Exercise requirements: Please set down each line of the data again, unchanged.

Exercise data:
☆ ☆ ☆
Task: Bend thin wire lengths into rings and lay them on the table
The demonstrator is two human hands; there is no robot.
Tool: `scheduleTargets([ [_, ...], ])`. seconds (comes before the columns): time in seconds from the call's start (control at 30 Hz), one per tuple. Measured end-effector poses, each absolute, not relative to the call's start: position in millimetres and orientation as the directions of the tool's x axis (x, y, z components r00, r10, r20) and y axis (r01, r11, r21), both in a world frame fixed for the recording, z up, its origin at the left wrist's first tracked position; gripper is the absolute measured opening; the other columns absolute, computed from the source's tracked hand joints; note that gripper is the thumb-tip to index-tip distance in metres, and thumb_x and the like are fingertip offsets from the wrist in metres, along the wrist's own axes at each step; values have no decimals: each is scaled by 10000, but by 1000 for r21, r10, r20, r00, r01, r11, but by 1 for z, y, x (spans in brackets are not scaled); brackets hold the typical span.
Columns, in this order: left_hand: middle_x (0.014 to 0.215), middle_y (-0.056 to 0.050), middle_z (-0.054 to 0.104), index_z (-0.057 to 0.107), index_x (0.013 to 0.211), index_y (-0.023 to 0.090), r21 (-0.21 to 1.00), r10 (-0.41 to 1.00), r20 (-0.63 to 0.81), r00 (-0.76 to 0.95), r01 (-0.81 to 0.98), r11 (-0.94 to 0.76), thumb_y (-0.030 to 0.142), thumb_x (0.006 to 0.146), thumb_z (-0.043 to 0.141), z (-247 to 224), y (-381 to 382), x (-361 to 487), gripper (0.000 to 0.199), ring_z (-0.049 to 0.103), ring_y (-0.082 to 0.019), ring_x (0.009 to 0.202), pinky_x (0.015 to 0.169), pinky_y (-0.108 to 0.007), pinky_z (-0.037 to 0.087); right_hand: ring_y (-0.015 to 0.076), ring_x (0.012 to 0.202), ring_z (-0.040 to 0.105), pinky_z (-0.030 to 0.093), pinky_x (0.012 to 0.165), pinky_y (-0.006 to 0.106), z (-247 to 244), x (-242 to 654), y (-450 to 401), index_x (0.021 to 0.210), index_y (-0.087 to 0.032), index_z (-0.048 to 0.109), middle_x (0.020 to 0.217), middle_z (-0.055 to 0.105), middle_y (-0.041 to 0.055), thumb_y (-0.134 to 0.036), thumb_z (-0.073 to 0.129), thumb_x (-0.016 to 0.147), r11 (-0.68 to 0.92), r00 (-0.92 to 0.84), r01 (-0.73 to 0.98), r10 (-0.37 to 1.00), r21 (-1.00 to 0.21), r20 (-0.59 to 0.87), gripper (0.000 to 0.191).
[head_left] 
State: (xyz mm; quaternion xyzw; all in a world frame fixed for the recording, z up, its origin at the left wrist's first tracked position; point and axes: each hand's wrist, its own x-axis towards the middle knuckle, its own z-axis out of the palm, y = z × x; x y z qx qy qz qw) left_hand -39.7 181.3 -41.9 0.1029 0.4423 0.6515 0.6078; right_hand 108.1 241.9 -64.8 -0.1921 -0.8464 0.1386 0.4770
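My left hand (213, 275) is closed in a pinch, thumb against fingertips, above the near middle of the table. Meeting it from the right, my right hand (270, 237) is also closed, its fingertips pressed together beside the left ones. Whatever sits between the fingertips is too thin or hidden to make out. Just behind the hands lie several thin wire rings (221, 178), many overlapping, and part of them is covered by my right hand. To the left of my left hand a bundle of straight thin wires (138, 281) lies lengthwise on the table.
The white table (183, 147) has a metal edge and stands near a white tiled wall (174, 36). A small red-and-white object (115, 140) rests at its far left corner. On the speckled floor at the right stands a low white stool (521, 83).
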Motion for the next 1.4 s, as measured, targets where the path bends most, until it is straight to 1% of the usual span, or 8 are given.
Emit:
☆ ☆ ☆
Reply to the task:
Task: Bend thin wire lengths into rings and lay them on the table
The demonstrator is two human hands; there is no robot.
Tool: `scheduleTargets([ [_, ...], ])`. seconds (comes before the columns): time in seconds from the call's start (control at 30 Hz), one per tuple. Measured end-effector poses, each absolute, not relative to the call's start: position in millimetres and orientation as the directions of the tool's x axis (x, y, z components r00, r10, r20) and y axis (r01, r11, r21), both in a world frame fixed for the recording, z up, its origin at the left wrist's first tracked position; gripper is the absolute measured opening; the other columns absolute, computed from the source's tracked hand joints; note that gripper is the thumb-tip to index-tip distance in metres, and thumb_x and the like are fingertip offsets from the wrist in metres, along the wrist's own axes at each step; values have no decimals: each is scaled by 10000, but by 1000 for r21, r10, r20, r00, r01, r11, but by 1 for z, y, x (spans in brackets are not scaled); brackets hold the typical span.
Columns, in this order: left_hand: middle_x (0.014 to 0.215), middle_y (-0.056 to 0.050), middle_z (-0.054 to 0.104), index_z (-0.057 to 0.107), index_x (0.013 to 0.211), index_y (-0.023 to 0.090), r21 (-0.21 to 1.00), r10 (-0.41 to 1.00), r20 (-0.63 to 0.81), r00 (-0.76 to 0.95), r01 (-0.81 to 0.98), r11 (-0.94 to 0.76), thumb_y (-0.030 to 0.142), thumb_x (0.006 to 0.146), thumb_z (-0.043 to 0.141), z (-247 to 224), y (-381 to 382), x (-361 to 487), gripper (0.000 to 0.199), ring_z (-0.049 to 0.103), ring_y (-0.082 to 0.019), ring_x (0.009 to 0.202), pinky_x (0.015 to 0.169), pinky_y (-0.108 to 0.007), pinky_z (-0.037 to 0.087); right_hand: ring_y (-0.015 to 0.076), ring_x (0.012 to 0.202), ring_z (-0.040 to 0.105), pinky_z (-0.030 to 0.093), pinky_x (0.012 to 0.165), pinky_y (-0.006 to 0.106), z (-247 to 244), x (-242 to 654), y (-450 to 401), index_x (0.021 to 0.210), index_y (-0.087 to 0.032), index_z (-0.048 to 0.109), middle_x (0.020 to 0.217), middle_z (-0.055 to 0.105), middle_y (-0.041 to 0.055), thumb_y (-0.134 to 0.036), thumb_z (-0.073 to 0.129), thumb_x (-0.016 to 0.147), r11 (-0.68 to 0.92), r00 (-0.92 to 0.84), r01 (-0.73 to 0.98), r10 (-0.37 to 1.00), r21 (-1.00 to 0.21), r20 (-0.59 to 0.87), gripper (0.000 to 0.191).
[head_left] 
State: (xyz mm; quaternion xyzw; all in a world frame fixed for the recording, z up, its origin at the left wrist's first tracked position; point and axes: each hand's wrist, its own x-axis towards the middle knuckle, its own z-axis out of the palm, y = z × x; x y z qx qy qz qw) left_hand -39.7 181.3 -41.9 0.1029 0.4423 0.6515 0.6078; right_hand 108.1 241.9 -64.8 -0.1921 -0.8464 0.1386 0.4770
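My left hand (213, 275) is closed in a pinch, thumb against fingertips, above the near middle of the table. Meeting it from the right, my right hand (270, 237) is also closed, its fingertips pressed together beside the left ones. Whatever sits between the fingertips is too thin or hidden to make out. Just behind the hands lie several thin wire rings (221, 178), many overlapping, and part of them is covered by my right hand. To the left of my left hand a bundle of straight thin wires (138, 281) lies lengthwise on the table.
The white table (183, 147) has a metal edge and stands near a white tiled wall (174, 36). A small red-and-white object (115, 140) rests at its far left corner. On the speckled floor at the right stands a low white stool (521, 83).
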Motion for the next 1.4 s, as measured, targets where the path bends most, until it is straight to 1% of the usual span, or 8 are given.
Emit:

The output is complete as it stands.